本論文中，我們磊晶出氮化鋁鎵/氮化鎵單異質接面場效電晶體與氮化鋁鎵/氮化銦鎵/氮化鎵雙異質接面場效電晶體，同時在氮化鋁鎵/氮化銦鎵/氮化鎵雙異質接面場效電晶體方面，將氮化銦鎵層磊晶三種不同的厚度，分別為100Å、300Å 以及500Å 的厚度。在直流分析方面，500Å 氮化銦鎵層厚度之元件，擁有最高汲極電流為518mA/mm，以及最高轉導為167mS/mm。在高頻分析方面，我們以8510 網路分析儀分析，也使用了外部寄生量的去除之技巧，也得到了更正確的最高截止頻率以及最大共振頻率。得到500Å 氮化銦鎵層厚度之元件，擁有最高的截止頻率為3.81GHz，以及最高的最大共振頻率為4.95GHz。

　　同時，我們也從不連續導電帶圖、自發極化現象以及壓電極化現象等的理論基礎，來加以探討氮化鋁鎵/氮化鎵單異質接面場效電晶體與氮化鋁鎵/氮化銦鎵/氮化鎵雙異質接面場效電晶體在二維電子海形成機制之不同。

　　In this thesis, we epitaxy AlGaN/GaN single heterostructure fieldeffect transistor (SHFET) and AlGaN/InGaN/GaN double heterostructure field effect transistor (DHFET). In AlGaN/InGaN/GaN DHFET, we epitaxy three structures with different InGaN thickness which are 100Å, 300Å,and 500Å. The AlGaN/InGaN/GaN DHFET device with 500Å InGaN layer thickness has maximum drain current (518mA/mm) and
maximum transconductance (167mS/mm) for DC performance. At RF analysis section, we use Agilent 8510C network analyzer and de-embedding technique to get highest cut-off frequency fT (3.81GHz)
and highest maximum oscillation frequency fMAX (4.95GHz) of the AlGaN/InGaN/GaN DHFET device with 500Å InGaN layer thickness.

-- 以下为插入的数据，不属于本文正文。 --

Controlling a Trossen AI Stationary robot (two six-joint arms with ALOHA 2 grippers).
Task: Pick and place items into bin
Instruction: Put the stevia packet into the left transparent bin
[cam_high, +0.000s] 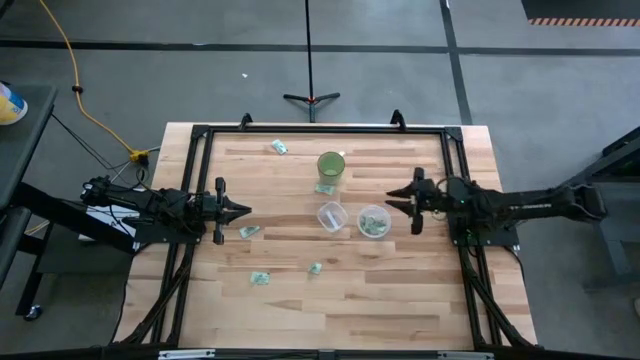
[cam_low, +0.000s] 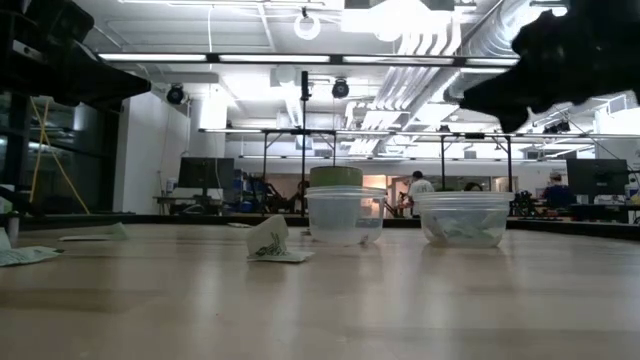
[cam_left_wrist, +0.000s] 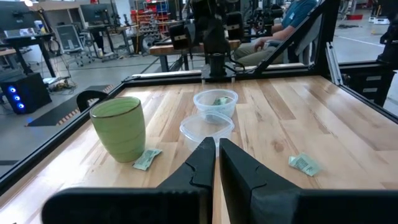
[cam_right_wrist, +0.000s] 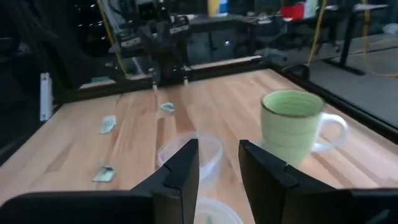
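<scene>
High view: several pale green-and-white packets (cam_high: 249, 231) lie loose on the wooden counter (cam_high: 290, 300); some fill one clear plastic tub (cam_high: 373, 222). Left jaws pressed together, right jaws spread.

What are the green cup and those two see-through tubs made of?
The green cup looks like glazed ceramic: opaque, glossy, thick-walled, with a darker rim. The two tubs look like thin clear plastic, since the wooden table shows through their walls.

left claw (cam_left_wrist: 216, 163) closed, empty | green cup (cam_left_wrist: 119, 129) touching packet (cam_left_wrist: 147, 158) | two clear tubs (cam_left_wrist: 207, 129) ahead
</scene>
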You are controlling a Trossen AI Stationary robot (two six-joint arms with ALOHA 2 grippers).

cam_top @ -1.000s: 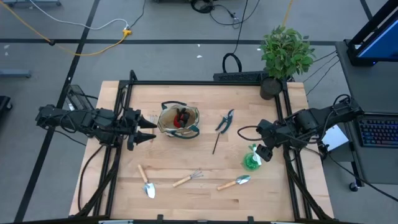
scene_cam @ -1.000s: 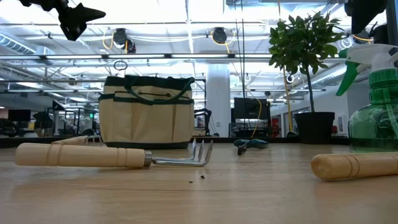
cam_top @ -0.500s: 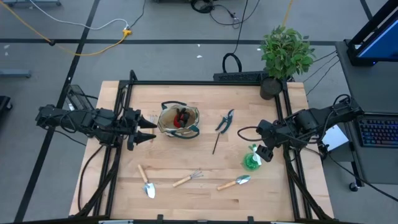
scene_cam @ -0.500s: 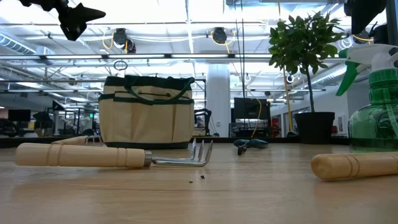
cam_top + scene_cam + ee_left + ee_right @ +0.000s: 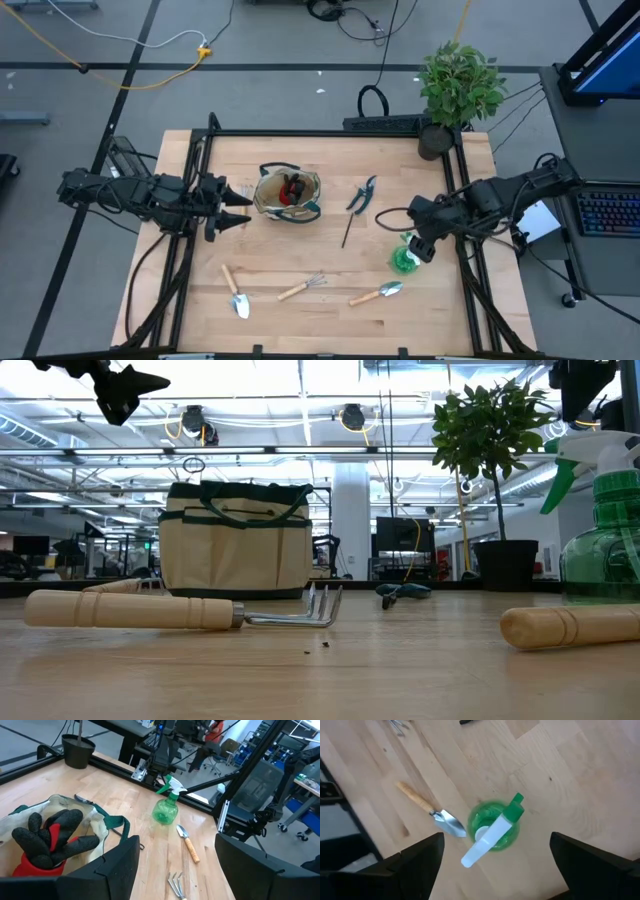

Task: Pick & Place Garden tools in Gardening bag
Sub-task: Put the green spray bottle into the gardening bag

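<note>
The tan gardening bag [image 5: 288, 193] stands upright on the table's far left part, with a red-black glove [image 5: 47, 840] inside it. My left gripper [image 5: 238, 207] hovers open just left of the bag, holding nothing. The green spray bottle [image 5: 492, 830] stands upright at the right. My right gripper [image 5: 424, 243] hangs open above it, pointing steeply down, its fingers apart on either side and clear of it. The pruning shears [image 5: 362, 194] and a thin dark stick [image 5: 346, 230] lie mid-table. Two trowels [image 5: 237, 293] [image 5: 378, 293] and the hand rake [image 5: 303, 288] lie flat near the front.
A potted leafy plant [image 5: 458, 90] stands at the table's far right corner. A black frame rail [image 5: 330, 133] runs along the far edge and down both sides. Bare wood [image 5: 300, 245] lies between the bag and the front row of tools.
</note>
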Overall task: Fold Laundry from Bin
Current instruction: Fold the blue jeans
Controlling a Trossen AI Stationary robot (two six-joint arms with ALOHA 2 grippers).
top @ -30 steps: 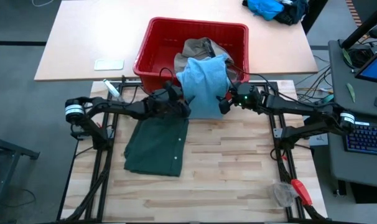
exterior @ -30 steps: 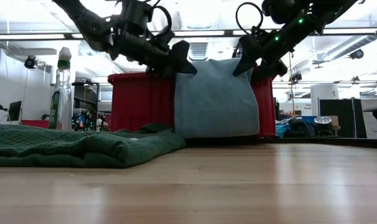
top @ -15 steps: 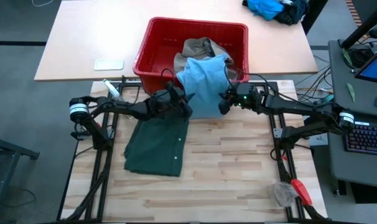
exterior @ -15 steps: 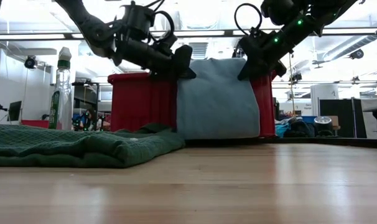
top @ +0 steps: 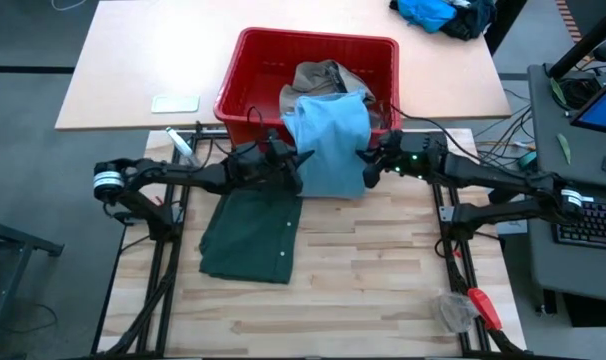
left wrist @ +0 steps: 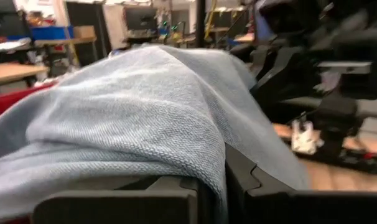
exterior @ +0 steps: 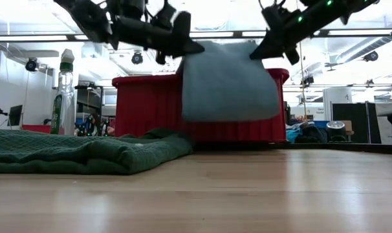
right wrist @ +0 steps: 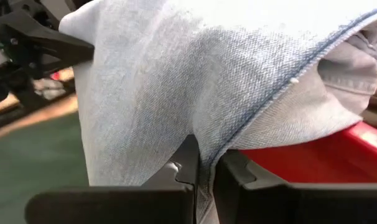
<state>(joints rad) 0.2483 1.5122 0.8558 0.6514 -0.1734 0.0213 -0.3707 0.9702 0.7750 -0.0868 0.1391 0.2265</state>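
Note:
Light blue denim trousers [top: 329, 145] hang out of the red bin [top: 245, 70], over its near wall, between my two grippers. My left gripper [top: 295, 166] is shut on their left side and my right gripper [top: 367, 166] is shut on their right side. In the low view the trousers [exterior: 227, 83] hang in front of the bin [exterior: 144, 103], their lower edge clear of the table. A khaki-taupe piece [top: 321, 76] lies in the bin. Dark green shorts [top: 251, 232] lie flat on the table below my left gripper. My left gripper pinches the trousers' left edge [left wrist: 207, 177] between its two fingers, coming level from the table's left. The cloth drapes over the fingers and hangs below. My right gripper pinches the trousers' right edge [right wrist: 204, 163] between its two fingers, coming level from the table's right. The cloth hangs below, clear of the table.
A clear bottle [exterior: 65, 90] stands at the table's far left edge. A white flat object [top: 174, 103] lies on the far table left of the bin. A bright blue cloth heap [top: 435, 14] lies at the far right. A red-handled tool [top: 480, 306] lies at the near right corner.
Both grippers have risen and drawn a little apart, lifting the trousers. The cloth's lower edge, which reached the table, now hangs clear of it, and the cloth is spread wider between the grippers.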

　　In addition, we investigate the theories of conduction band discontinuity, spontaneous polarization and piezoelectric polarization to discuss the mechanism of 2DEG formation in AlGaN/GaN SHFET and AlGaN/InGaN/GaN DHFET.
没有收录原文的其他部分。